Sebelumnya, 32 nelayan Aceh Timur yang mengawaki dua kapal motor, KM Perkasa Mahera dan KM Voltus ditangkap otoritas Thailand. Kedua kapal tersebut terseret arus, sehingga masuk perairan Thailand.
Sebanyak 57 nelayan asal Provinsi Aceh yang masih ditahan di sejumlah negara di Asia. Mereka ditahan dengan tuduhan melanggar batas perairan antar negara. "Iya ada 57 orang nelayan kita yang ditahan di luar negeri," kata Sekjen Panglima Laot Aceh, Miftach Cut Adek, di Banda Aceh, Rabu (5/2).
Dia menyebutkan 57 nelayan kecil Aceh yang ditahan itu tersebar di Thailand, Myanmar, dan India. Dia mengungkapkan, seorang nelayan bernama Jamaluddin sedang menjalani hukuman penjara selama tujuh tahun di Myanmar.
Menurut dia, Jamaluddin sebagai cukong ini ditangkap bersama 15 nelayan Aceh lainnya pada akhir 2018 lalu, namun satu orang meninggal setelah melompatke laut karena panik saat penangkapan, namun 14 lainnya dideportasi ke negara asalnya setelah sempat ditahan.
Kemudian, kata dia, 25 orang nelayan Aceh juga dipenjara di Jail Andaman dan Nicobar.

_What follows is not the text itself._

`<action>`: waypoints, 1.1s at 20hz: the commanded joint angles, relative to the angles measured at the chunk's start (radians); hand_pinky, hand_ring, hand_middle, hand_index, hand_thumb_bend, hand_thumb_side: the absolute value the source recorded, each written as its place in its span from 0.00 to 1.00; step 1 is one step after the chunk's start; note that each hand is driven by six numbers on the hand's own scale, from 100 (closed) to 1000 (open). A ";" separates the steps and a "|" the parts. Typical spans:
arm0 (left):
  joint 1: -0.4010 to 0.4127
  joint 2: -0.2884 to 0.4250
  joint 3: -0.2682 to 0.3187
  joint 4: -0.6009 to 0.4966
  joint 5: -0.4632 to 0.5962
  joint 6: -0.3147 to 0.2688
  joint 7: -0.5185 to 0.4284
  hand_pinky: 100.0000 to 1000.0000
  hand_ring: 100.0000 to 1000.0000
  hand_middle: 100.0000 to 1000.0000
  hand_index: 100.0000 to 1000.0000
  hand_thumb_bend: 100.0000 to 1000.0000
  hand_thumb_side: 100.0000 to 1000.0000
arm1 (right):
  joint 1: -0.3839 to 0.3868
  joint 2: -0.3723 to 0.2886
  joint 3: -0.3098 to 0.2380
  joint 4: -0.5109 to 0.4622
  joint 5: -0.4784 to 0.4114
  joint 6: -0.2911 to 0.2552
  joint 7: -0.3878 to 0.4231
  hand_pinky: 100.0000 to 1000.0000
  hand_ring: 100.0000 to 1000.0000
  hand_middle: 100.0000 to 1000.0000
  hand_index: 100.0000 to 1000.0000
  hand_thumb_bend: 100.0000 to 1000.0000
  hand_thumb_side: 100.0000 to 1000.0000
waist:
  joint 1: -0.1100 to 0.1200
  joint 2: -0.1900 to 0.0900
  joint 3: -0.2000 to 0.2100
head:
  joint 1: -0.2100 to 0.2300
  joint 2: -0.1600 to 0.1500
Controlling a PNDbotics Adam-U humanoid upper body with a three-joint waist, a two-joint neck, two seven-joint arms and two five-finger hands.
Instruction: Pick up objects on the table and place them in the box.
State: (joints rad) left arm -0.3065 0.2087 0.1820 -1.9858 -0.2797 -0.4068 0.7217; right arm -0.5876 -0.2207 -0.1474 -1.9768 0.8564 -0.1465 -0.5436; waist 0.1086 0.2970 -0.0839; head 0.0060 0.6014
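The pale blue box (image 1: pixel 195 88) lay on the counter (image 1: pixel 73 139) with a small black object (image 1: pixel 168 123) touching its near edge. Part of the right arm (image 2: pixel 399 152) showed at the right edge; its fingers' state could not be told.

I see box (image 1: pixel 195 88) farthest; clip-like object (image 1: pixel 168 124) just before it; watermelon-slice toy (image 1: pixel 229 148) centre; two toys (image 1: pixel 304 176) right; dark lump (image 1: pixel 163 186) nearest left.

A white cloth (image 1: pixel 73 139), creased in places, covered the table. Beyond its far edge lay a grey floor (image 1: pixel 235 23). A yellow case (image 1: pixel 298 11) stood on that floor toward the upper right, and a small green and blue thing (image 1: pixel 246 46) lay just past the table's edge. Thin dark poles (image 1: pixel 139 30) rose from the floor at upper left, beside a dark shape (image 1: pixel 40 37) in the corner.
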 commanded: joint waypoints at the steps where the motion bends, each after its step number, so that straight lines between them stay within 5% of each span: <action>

Mereka ditangkap dalam bulan yang berbeda pada 2019, karena melanggar batas teritorial akibat terbawa ombak dan badai besar, serta juga karena rusak mesin kapal.
"Dan yang kemarin ditangkap di Thailand, ada sejumlah 31 orang, yang berangkat 12 Januari 2020 dan ditangkap pada 21 Januari. Jadi jumlah semuanya 57 orang," katanya.
Dia menjelaskan sejauh ini pihaknya tidak dapat berkomunikasi dengan para nelayan tersebut, kecuali pihak KBRI. Namun informasi yang didapatkan katanya para nelayan Aceh dalam kondisi sehat, meskipun berada di bui.
Menurut Miftach, ada tiga faktor yang menyebabkan para nelayan Aceh melewati batas teritorial negara, pertama karena alami masalah cuaca seperti kabut asap yang melanda Aceh beberapa waktu lalu sehingga tersesat ke wilayah negara lain.
Kemudian, akibat cuaca buruk berupa ombak dan badai besar sehingga membawa kapal motor nelayan masuk ke negara lain, dan karena disebabkan mesin kapal rusak sehingga terombang-ambing ke wilayah negara lain.
"Jadi tiga faktor ini merupakan kasus-kasus yang tidak disengaja. Bukan indikasi mencuri ikan, ngapain (curi ikan) kita di sini banyak ikan," katanya.
Panglima Laot berharap Pemerintah Aceh dan Pemerintah Pusat untuk segera mengadvokasi 57 nelayan Aceh tersebut. Baik yang sedang menjalani hukuman yang diharapkan dapat diringankan hukumannya, serta yang sedang proses hukum agar bisa dibebaskan.